Geschwindigkeiten auf nasser Fahrbahn werden gravierend unterschätzt

Allzu oft hat es böse Folgen, wenn Geschwindigkeiten auf nassen Fahrbahnen unterschätzt werden. Eine entsprechende Reduktion der Fahrgeschwindigkeit ist angemahnt, wie der Reifenhersteller Continental in Versuchen verdeutlicht.

Die Geschwindigkeit des Fahrzeugs wird bei nassen Fahrbahnen insbesondere nach längeren Trockenperioden unterschätzt. 

Der Reifenspezialist Continental rät Autofahrern, sich auch im Sommer auf die längeren Bremswege bei nasser Straße einzustellen – vor allem nach anhaltenden Trockenperioden. Versuche auf der Testanlage Contidrom nahe Hannover haben ergeben, dass sich der Bremsweg auf nasser Straße aus Tempo 100 Stundenkilometer um rund zwölf Meter verlängert.

 Während der Wagen auf trockenem Asphalt schon steht, rauscht dasselbe Auto auf nasser Straße mit noch 50 Stundenkilometern an ihm vorüber. Zu den längeren Bremswegen kommen als Risikofaktoren die durch Regen oder Nieselschleier getrübte Sicht hinzu. Dadurch bleibt Autofahrern weniger Zeit zu reagieren als gewohnt, wenn unerwartet Hindernisse auftauchen. Der Reifenhersteller Continental rät daher, die Geschwindigkeit unter diesen Bedingungen bewusst zu reduzieren und das Hauptaugenmerk auf einen vorsichtigen Fahrstil zu legen.

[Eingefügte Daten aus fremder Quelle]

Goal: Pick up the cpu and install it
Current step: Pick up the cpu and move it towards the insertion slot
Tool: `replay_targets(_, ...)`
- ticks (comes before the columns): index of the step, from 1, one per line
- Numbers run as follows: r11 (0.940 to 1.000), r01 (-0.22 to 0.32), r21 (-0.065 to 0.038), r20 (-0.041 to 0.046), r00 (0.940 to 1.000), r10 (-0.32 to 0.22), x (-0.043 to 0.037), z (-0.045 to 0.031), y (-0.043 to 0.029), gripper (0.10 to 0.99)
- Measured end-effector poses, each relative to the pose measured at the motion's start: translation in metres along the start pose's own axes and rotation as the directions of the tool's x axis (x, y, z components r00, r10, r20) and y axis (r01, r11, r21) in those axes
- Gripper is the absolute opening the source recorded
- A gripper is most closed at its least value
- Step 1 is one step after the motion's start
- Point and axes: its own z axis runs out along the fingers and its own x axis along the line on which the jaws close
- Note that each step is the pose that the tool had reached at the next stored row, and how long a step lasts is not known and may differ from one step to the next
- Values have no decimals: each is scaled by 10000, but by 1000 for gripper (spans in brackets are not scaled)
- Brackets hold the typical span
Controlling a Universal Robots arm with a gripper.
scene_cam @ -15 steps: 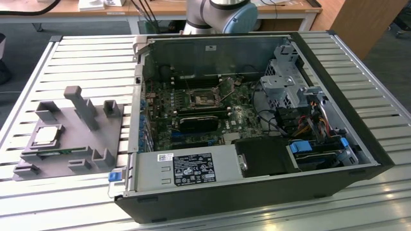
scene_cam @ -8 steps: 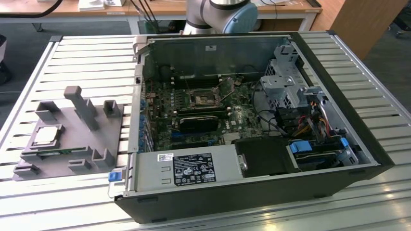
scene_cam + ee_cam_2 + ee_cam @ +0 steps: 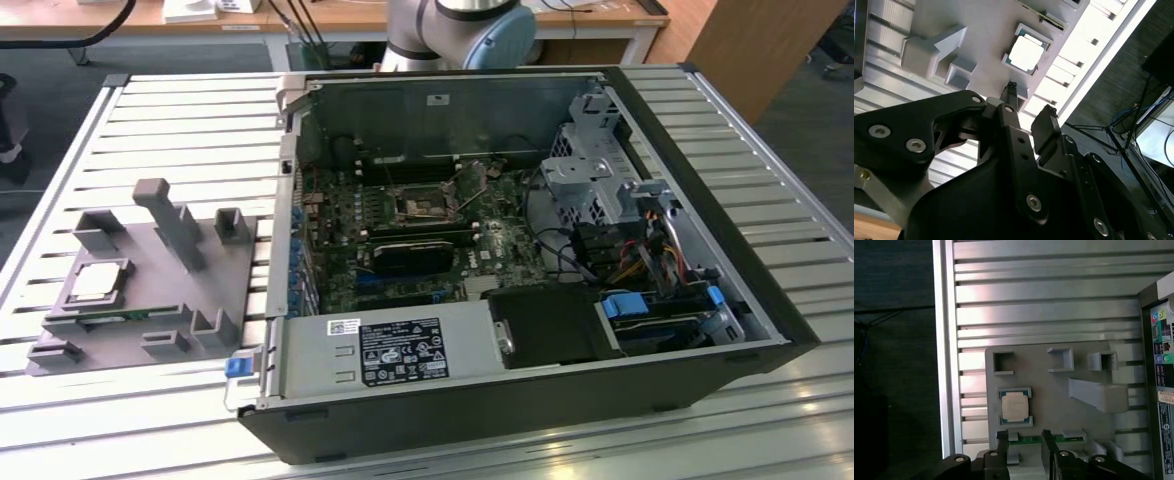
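The jaws stand spread and empty, their two black fingertips [image 3: 1002,440] parted with nothing between them. Just past the tips and untouched, the cpu [image 3: 1015,406], a small flat square chip with a silver metal top and thin pale rim, lies flat in a square pocket of a grey plastic holder plate [image 3: 1054,390]. In the exterior view, a long narrow green memory stick [image 3: 127,318] lies at six o'clock from the chip. The holder rests on a slatted aluminium table [image 3: 174,130], at nine o'clock from an open black computer case [image 3: 534,420]. The green motherboard [image 3: 514,240] carries a square metal-framed socket [image 3: 424,203] toward twelve o'clock, well apart from the cpu.
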Motion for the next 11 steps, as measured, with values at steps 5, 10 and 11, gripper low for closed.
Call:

Die von Continental gemessenen Bremswege mit Tempo 100 und 36 Metern Anfahrtsweg sowie trockener Straße und 48 Metern auf nasser Strecke gelten für neue Reifen mit einwandfreiem Profil. Erfahrungsgemäß verlängern sich die Bremswege auf Nässe mit abnehmender Profiltiefe maßgeblich. Gerade nach langer Trockenheit - ein unterschätzter Faktor - bildet sich auf der Straße ein rutschiger Überzug, der die Bremswege noch unkalkulierbarer macht. Niedrigere Geschwindigkeit und ausreichender Sicherheitsabstand sind auf nasser Straße nötig, um sicher und vor allem unfallfrei unterwegs zu sein.